Avec l'arrivée des Soviétiques, beaucoup durent se sédentariser dans des fermes d'état et se concentrer sur un élevage dont les produits étaient revendus aux coopératives. Ainsi les nomades n'assuraient plus seulement leur propre existence mais aussi celle de la collectivité. La chasse et l'élevage étaient très réglementée. Il fut instauré comme en Sibérie des chasseurs et éleveurs professionnels, les familles n'ayant plus le droit de le faire pour elles-mêmes. A partir des années 1990, beaucoup décidèrent de reprendre leur ancienne vie nomade.

Nomades aujourd'hui

Le nomadisme représente 40% de la population mongole. Les nomades mongols vivent principalement de l'élevage du bétail et de la chasse. Ils élèvent surtout des yaks, moutons, chèvres, chameaux, chevaux et rennes. Tous ces animaux remplissent 3 fonctions majeures : nourriture ( viande et laitages ), textile ( laine ) et monture.


Le cheval ( Takhi ) a une place tout à fait à part dans la culture mongole, il est un emblème national. Fort et résistant, le petit cheval mongol a été un très grand atout pour Gengis Khan et est resté un véritable animal de puissance dans l'esprit des Mongols. D'ailleurs, le terme « Takhi » signifie l'Esprit ou le Spirituel. En Europe et en Amérique ces chevaux sont appelés « les chevaux Przewalski » du nom d'un colonel polonais qui explora la Russie et la Mongolie pour le Tsar. De nos jours 1200 de ces chevaux vivent en captivité dans le monde dont quelques-uns uns en France. Une autre de leur particularité est la qualité de leurs crins utilisés pour la confection d'archets pour instruments à cordes dans le monde entier.


Les tâches sont réparties entre les membres de la famille. Généralement, les hommes s'occupent des chevaux, des troupeaux, de la fabrication des selles et des armes. Ils chassent et pêchent également. Au Printemps, la chasse à la marmotte est lancée et sa viande sera consommée tandis que sa fourrure servira de parure. Dans certaines régions cependant, la chasse à la marmotte est interdite car elles portent le virus de la peste.
Les femmes s'occupent du gher, de la cuisine, des enfants, de la couture, de la traite afin de récupérer le lait des femelles. Elles préparent également la fameuse boisson alcoolisée, l'aïrak réalisée avec du lait de jument fermenté.

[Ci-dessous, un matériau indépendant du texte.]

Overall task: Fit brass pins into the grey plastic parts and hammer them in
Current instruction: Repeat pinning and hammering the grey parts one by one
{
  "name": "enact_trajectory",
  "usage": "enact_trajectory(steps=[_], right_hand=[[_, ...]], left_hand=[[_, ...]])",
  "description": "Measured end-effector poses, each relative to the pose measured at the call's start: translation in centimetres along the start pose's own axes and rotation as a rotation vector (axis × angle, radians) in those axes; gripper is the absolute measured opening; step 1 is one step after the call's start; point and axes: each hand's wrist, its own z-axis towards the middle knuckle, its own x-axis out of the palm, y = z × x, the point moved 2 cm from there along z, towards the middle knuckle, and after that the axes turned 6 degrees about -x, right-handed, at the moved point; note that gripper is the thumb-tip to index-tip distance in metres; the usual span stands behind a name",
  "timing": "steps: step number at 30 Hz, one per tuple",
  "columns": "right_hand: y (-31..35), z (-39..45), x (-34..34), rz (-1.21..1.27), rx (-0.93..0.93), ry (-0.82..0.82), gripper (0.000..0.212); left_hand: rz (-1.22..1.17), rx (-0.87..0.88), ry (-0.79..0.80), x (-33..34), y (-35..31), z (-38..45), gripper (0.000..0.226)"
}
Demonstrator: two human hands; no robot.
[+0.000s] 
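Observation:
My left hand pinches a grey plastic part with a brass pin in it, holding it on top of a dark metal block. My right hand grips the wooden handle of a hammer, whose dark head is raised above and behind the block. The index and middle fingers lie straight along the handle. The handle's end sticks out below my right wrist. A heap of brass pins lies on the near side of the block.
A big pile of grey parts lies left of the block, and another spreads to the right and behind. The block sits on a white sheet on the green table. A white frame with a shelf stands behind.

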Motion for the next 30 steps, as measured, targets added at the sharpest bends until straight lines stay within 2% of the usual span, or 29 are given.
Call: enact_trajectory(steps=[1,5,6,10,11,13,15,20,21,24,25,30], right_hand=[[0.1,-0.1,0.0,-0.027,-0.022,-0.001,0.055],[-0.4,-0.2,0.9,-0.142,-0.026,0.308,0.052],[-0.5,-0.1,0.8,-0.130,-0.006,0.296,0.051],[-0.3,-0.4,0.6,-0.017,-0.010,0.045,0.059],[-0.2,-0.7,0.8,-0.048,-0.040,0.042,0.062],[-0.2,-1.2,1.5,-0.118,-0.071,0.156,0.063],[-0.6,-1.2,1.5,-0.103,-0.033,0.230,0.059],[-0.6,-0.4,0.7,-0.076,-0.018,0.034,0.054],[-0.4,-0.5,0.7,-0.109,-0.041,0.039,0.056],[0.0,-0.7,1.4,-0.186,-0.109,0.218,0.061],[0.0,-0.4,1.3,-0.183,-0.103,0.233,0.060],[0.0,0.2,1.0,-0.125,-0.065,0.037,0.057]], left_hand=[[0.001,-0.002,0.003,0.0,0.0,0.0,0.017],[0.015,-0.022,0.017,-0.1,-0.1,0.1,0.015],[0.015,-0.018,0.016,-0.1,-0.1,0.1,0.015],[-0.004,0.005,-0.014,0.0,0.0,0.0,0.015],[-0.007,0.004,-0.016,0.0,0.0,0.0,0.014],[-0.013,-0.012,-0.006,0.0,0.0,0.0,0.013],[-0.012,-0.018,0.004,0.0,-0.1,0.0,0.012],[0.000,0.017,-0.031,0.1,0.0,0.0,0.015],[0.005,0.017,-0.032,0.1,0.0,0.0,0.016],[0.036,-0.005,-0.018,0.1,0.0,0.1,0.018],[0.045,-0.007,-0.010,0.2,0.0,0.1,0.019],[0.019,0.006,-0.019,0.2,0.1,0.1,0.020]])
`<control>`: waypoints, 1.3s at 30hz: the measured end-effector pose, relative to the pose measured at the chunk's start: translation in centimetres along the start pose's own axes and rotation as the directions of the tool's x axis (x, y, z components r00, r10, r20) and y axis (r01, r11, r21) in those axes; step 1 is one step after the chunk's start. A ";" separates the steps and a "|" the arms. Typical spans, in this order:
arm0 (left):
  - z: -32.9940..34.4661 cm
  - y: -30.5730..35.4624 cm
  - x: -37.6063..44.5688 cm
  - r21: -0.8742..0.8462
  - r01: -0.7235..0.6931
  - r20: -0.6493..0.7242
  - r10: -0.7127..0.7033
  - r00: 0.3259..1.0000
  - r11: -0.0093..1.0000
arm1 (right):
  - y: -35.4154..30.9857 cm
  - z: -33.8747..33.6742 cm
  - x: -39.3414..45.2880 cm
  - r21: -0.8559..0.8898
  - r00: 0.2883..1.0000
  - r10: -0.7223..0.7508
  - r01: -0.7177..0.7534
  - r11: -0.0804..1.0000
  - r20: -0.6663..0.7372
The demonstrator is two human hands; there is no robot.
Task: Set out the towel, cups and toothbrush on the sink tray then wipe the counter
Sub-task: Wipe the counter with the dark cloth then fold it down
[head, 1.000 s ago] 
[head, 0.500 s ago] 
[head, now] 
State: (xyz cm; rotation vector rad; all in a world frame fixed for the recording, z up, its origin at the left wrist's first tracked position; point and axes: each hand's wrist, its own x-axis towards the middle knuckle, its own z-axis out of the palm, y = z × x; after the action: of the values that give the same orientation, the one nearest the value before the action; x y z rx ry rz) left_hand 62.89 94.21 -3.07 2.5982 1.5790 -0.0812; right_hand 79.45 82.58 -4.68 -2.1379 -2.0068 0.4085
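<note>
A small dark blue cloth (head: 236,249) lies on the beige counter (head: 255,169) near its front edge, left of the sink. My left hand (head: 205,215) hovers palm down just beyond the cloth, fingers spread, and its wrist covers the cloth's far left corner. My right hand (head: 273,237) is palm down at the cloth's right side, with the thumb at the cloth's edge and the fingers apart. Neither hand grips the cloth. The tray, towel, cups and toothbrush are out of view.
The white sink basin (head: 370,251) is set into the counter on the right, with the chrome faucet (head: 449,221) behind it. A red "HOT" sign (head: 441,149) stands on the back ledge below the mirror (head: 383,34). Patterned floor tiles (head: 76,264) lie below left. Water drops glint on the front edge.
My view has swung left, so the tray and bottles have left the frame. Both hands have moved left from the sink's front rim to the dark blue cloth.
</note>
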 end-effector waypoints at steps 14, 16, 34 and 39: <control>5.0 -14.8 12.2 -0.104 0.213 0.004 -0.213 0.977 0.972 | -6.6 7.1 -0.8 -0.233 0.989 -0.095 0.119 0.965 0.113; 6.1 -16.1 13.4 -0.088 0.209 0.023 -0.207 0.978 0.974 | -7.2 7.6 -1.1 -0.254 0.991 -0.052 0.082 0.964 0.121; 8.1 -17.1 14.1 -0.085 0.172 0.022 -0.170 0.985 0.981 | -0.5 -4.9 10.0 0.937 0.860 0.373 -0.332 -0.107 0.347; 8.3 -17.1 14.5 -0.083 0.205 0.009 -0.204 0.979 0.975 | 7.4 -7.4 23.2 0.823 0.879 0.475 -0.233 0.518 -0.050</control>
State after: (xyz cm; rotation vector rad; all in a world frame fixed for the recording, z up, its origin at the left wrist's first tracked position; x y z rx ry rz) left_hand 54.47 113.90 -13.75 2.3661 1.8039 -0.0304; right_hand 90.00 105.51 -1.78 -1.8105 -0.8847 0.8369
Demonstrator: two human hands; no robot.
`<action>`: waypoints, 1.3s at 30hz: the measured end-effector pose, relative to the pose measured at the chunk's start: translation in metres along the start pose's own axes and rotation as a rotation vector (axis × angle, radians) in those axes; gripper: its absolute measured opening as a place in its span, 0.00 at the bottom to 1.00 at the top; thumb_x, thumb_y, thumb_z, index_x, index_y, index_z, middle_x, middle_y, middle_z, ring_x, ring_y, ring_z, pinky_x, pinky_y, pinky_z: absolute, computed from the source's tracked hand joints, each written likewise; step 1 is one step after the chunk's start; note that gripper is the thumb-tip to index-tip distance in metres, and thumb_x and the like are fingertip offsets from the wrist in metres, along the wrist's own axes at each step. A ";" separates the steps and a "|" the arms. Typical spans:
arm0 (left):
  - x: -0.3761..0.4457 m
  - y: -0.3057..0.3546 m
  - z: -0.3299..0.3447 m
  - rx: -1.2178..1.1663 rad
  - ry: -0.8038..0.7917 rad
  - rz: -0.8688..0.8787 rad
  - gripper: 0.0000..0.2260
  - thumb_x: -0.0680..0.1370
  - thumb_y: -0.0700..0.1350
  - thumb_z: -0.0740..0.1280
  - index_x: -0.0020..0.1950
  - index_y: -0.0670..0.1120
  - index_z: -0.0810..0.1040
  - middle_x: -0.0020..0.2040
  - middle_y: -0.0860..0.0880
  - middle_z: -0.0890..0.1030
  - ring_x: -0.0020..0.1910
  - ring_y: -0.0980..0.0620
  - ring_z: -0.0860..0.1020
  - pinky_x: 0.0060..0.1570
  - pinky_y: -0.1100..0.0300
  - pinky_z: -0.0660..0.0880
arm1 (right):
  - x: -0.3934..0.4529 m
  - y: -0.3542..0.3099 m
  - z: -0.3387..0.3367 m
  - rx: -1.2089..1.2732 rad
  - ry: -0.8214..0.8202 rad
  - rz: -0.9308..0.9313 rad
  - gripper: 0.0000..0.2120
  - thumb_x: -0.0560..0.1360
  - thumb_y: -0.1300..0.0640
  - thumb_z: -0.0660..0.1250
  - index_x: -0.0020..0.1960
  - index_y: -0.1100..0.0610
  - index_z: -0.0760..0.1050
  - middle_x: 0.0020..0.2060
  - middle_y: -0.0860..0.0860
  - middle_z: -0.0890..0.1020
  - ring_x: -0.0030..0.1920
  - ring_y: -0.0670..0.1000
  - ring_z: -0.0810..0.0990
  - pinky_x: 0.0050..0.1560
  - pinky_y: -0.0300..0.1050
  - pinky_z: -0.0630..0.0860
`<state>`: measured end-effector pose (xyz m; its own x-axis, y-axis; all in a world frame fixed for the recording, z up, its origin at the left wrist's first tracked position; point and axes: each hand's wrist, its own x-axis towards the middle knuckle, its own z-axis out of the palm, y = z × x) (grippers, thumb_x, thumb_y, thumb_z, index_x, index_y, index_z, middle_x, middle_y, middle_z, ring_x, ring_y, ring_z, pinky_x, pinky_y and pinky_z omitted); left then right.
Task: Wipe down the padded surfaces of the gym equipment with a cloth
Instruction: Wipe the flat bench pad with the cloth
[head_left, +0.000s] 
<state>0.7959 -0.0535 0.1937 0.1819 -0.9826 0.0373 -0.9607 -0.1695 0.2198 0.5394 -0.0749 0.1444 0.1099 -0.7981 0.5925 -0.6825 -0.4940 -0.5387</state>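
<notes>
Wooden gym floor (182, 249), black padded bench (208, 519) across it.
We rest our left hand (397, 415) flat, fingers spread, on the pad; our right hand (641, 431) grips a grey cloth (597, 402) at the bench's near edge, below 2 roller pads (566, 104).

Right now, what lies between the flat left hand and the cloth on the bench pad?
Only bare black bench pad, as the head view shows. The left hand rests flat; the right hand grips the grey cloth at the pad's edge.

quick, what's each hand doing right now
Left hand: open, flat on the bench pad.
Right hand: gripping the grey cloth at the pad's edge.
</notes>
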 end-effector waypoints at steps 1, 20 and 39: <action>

Avec le désastre du Dzud blanc, une neige si dure que le bétail doit la gratter pour trouver l'herbe qui se trouve dessous, des millions de bêtes ont trouvé la mort en 3 hivers obligeant les nomades à s'échouer à Oulan-Bator. Beaucoup ont été réduits à la mendicité et à fouiller les ordures pour survivre le temps que l'aide humanitaire mongole se mette en place. Aujourd'hui, 2002, un troisième Dzud a sévit mais le gouvernement mongol ainsi que l'aide humanitaire semble avoir pris les dispositions nécessaires à la survie des nomades.